– Sans doute, dit mademoiselle Bergeret; ils étaient pleins d'ardeur, ces étudiants d'autrefois. Mais enfin ils sont devenus des médecins et des notaires dans leurs provinces. Il faut se résigner à la médiocrité de la vie. Tu le sais bien, que c'est une chose très difficile que de vivre, et qu'il ne faut pas beaucoup exiger des hommes… Enfin, tu es content de ton appartement?

– Oui. Et je suis sûr que Pauline sera ravie. Elle a une jolie chambre.

– Sans doute. Mais les jeunes filles ne sont jamais ravies.

– Pauline n'est pas malheureuse avec nous.

– Non, certes. Elle est très heureuse.
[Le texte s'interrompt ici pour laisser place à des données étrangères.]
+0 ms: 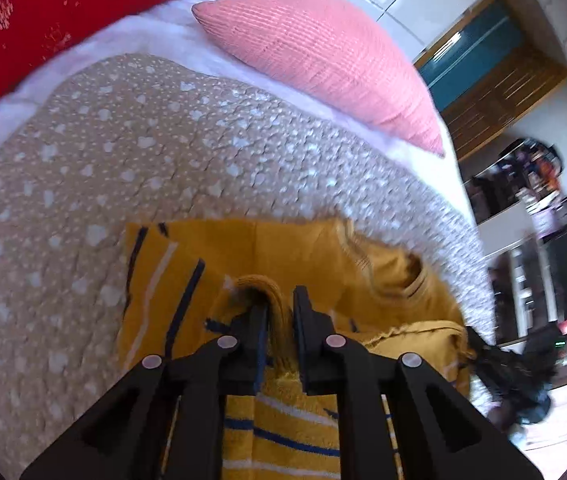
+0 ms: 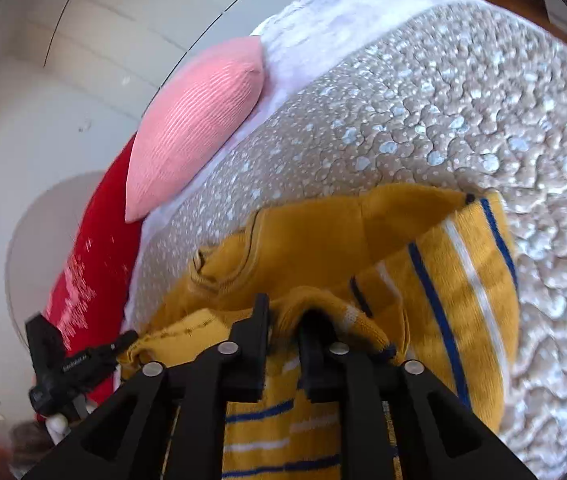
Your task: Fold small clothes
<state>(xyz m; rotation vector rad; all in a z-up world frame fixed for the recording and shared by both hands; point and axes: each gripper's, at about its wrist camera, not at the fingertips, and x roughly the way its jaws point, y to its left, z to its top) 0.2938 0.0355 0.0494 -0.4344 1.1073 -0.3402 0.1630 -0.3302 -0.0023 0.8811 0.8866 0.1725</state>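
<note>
I have the left gripper [image 1: 279,312] and right gripper [image 2: 283,320] each pinching the yellow sweater's [image 2: 423,280] hem above the bed [image 2: 443,120], mid-fold; next I should carry it forward evenly.

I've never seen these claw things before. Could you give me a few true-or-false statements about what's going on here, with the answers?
1. Both claws pinch the sweater. True: the left claw and the right claw each clamp a fold of it.
2. The sweater is plain green. False: it is yellow with blue and white stripes.
3. A pink pillow lies on the bed. True.
4. The sweater rests on a bare wooden table. False: it lies on a spotted quilt.
5. The left claw is empty. False: it grips knit fabric.
</note>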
Mais elle ne le sait pas.

– Je vais rue Saint-Jacques, dit M. Bergeret, demander à Roupart de me poser des tablettes de bois dans mon cabinet de travail.

VII

M. Bergeret aimait et estimait hautement les gens de métier. Ne faisant point de grands aménagement, il n'avait guère occasion d'appeler des ouvriers; mais, quand il en employait un, il s'efforçait de lier conversation avec lui, comptant bien en tirer quelques paroles substantielles.

Aussi fit-il un gracieux accueil au menuisier Roupart qui vint, un matin, poser des bibliothèques dans le cabinet de travail.
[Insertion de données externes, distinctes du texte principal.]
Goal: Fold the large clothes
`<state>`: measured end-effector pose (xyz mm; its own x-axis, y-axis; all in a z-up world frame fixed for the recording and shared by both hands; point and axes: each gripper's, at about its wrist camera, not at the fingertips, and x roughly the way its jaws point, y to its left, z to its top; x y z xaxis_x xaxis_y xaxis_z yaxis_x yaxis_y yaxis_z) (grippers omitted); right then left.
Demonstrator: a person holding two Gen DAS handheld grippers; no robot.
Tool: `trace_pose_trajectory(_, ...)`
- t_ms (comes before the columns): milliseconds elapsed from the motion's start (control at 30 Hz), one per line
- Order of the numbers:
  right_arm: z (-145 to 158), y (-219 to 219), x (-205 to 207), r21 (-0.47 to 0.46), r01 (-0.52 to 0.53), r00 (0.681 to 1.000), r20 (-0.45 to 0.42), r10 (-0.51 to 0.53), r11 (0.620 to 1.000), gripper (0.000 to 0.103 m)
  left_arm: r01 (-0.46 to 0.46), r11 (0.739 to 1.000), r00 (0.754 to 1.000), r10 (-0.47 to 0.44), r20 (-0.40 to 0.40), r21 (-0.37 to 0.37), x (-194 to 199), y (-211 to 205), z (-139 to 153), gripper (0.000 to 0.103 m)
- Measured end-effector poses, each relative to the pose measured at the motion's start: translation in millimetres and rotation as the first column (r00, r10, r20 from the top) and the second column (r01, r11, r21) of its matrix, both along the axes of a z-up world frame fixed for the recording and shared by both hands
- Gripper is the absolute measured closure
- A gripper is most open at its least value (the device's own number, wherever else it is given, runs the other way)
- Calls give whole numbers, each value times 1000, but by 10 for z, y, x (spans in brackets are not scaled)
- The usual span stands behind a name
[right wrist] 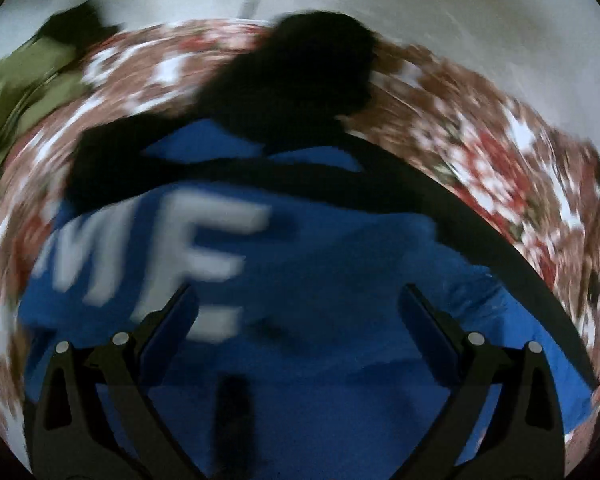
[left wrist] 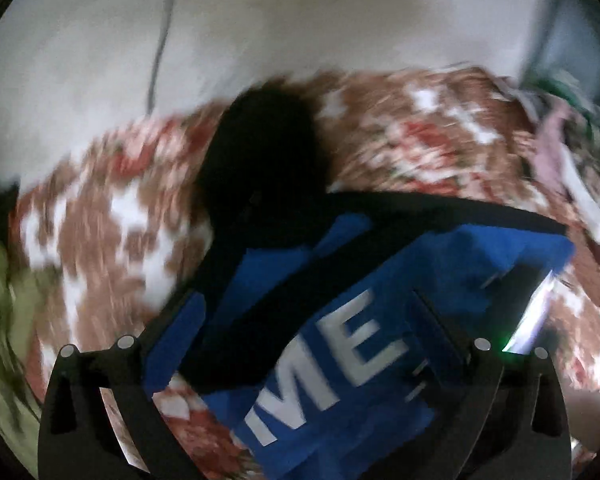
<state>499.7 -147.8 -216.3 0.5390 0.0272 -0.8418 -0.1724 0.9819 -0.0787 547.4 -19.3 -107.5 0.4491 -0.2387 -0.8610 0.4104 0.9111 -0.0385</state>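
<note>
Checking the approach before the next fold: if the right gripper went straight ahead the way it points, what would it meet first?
Most likely the blue garment: the open right gripper points straight at its blue cloth, right of the white lettering. Motion blur leaves depth unclear, and the floral bedcover lies beyond it.

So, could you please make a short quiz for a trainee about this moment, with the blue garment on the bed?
1. True or false: both grippers are open, the left gripper and the right gripper.
2. Which colour are the large letters on the blue garment? A) yellow B) white C) red
3. Fill in: the garment lies on a bedspread with a ______ pattern.

Key: 1 true. 2 B. 3 floral; it is brown, red and white, though blurred by motion.
</note>
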Motion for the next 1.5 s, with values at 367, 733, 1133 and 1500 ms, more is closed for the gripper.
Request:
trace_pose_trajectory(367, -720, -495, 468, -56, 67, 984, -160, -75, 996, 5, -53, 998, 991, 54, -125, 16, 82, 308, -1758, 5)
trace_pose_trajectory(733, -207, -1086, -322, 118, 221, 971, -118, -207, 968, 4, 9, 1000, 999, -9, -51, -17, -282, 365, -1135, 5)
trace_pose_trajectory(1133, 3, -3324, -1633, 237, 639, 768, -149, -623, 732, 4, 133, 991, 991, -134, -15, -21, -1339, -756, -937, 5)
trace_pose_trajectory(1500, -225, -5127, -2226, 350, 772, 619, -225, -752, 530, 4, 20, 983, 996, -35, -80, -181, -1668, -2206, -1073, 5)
Cependant, couché à sa coutume, au fond du fauteuil de son maître, Riquet dormait en paix. Mais le souvenir immémorial des périls qui assiégeaient leurs aïeux sauvages dans les forêts rend léger le sommeil des chiens domestiques. Il convient de dire aussi que cette aptitude héréditaire au prompt réveil était entretenue chez Riquet par le sentiment du devoir. Riquet se considérait lui-même comme un chien de garde. Fermement convaincu que sa fonction était de garder la maison, il en concevait une heureuse fierté.